No livro Combate Espiritual, Padre Reginaldo Manzotti escreveu que “superar a perda não significa esquecer aqueles que amamos e já partiram, pois o amor não termina com a morte. Eles não fazem mais parte da nossa vida terrena, mas continuam em nosso coração. A saudade e a lembrança devem ser cultivadas, já o sofrimento, não”.
O importante é vivenciar integralmente o luto e, assim, conseguir superar a perda e continuar a viver. Algumas dicas que podem ajudar no processo de superação:
Na hora da dor mais intensa, é difícil pensar que em algum momento ela vai passar, que a vida vai ter de novo sentido e, principalmente, que o enlutado verá de novo graça no dia a dia. Entre todas essas coisas, imaginar que pode existir algo benéfico no processo é muito difícil, mas é possível. “A morte ou a possibilidade de perder alguém que você ama é algo transformador. A vida passa a ter outro sabor, outras cores, outro sentido. Viver o dia. A gente tem o hoje”, explica a psicóloga Sarah Vieira. Ao rever valores, há muitos questionamentos como: “será que preciso de tanta coisa?”, “será que devo dar tanta importância a isso?”, “será que vale a pena não desculpar?”.
A jornalista e escritora Camila Goytacaz transformou a dor de perder o seu filho ainda bebê no livro “Até breve, José”. Ela realiza palestras e com esse trabalho busca ajudar outras mães que perderam seus filhos, além de destacar a importância da empatia e da rede de apoio e solidariedade para ela conseguisse seguir a vida, ter uma filha, participar de eventos, ajudar outras pessoas.
“A mensagem que quero deixar é: você vai ser feliz de novo, sem ele, e por ele. Eu sou feliz. Talvez eu seja até mais feliz, porque hoje eu sou mais conectada com a vida. Eu me sinto mais forte, mais corajosa. Sou uma mãe mais potente, estou mais acordada para vida. Celebro a vida e a esperança”, disse a jornalista no TEDx São Paulo cujo tema foi “Há beleza no luto”.
Em seu programa diário no rádio e na TV Evangelizar, o Padre Reginaldo Manzotti também abordou o tema sob esse aspecto. No vídeo “A vida é breve”, o Sacerdote falou sobre tragédias acontecidas no Brasil e a brevidade da vida. “O que temos é o hoje. Não por acaso, o hoje chama-se presente”, disse.

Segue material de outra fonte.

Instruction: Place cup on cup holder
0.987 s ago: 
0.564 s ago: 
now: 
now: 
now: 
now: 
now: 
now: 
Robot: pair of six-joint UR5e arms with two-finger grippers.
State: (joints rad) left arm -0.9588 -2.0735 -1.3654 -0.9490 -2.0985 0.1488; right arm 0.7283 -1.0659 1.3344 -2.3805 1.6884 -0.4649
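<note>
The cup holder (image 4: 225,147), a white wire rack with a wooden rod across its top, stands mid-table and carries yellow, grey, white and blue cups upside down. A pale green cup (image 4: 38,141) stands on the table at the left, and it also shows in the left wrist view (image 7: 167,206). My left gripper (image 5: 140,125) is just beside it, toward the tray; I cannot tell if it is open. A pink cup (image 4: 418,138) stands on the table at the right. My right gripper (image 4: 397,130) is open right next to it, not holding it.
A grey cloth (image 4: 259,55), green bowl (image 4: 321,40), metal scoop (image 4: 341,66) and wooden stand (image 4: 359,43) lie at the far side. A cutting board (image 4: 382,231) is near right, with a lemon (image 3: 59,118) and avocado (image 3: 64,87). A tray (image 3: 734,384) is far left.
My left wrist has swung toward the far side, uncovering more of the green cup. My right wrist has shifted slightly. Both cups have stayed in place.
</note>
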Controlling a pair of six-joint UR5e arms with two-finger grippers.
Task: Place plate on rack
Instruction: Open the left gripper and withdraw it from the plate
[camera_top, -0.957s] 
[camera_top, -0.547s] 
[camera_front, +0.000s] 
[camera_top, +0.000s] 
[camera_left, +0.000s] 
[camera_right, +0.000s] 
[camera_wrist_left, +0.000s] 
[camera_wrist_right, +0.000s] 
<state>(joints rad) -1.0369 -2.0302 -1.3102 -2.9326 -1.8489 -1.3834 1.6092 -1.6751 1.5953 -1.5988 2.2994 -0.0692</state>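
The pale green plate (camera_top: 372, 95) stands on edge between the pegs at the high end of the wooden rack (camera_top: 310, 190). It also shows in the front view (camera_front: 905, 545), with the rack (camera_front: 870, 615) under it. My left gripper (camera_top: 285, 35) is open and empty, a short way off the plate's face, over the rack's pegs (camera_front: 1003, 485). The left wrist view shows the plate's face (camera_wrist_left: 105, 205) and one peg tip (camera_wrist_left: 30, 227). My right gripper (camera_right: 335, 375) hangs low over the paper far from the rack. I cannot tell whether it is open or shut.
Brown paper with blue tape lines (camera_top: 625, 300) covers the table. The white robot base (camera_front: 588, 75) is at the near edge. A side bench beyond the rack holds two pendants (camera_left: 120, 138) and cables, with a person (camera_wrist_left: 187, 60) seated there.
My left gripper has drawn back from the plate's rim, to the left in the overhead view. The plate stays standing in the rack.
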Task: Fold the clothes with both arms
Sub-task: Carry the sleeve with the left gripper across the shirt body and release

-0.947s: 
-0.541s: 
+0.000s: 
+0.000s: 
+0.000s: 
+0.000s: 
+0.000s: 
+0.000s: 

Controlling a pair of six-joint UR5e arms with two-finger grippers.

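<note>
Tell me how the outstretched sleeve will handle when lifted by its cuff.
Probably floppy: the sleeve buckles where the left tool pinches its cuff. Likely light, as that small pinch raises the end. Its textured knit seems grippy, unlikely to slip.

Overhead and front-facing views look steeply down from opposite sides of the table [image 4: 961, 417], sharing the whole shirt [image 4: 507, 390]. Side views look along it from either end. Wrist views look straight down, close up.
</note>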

As pessoas que creem em Deus e em Jesus Cristo podem procurar o fortalecimento da fé e o contato cada vez maior, com orações, leituras, busca de conhecimento litúrgico, participação na Missa, grupos religiosos, etc. Quando mais se busca amadurecer sobre o tema, menos dolorido será passar pelo processo, principalmente à medida que a esperança na Ressureição passa a dar lugar à revolta e ao medo.
Como já explicou o Papa Francisco durante a Audiência Geral de 3 de abril de 2013, “é precisamente a Ressurreição que nos abre à maior esperança, porque abre nossa vida e a vida do mundo para o futuro eterno de Deus, para a felicidade plena, para a certeza de que o mal, o pecado e a morte podem ser derrotados. Isso leva a viver com maior confiança as realidades diárias, enfrentando-as com coragem e compromisso”.
Ainda nas palavras do Papa Francisco, ao ser questionado a respeito do porquê de as pessoas temerem a morte, ele responde que a morte é interpretada pelos seres humanos como uma ameaça, um desafio e que temê-la significa ter medo do aniquilamento total. Por isso, “somente aquele que tem fé na vida após a morte pode confiar” (Deus é Jovem, Papa Francisco, página 120).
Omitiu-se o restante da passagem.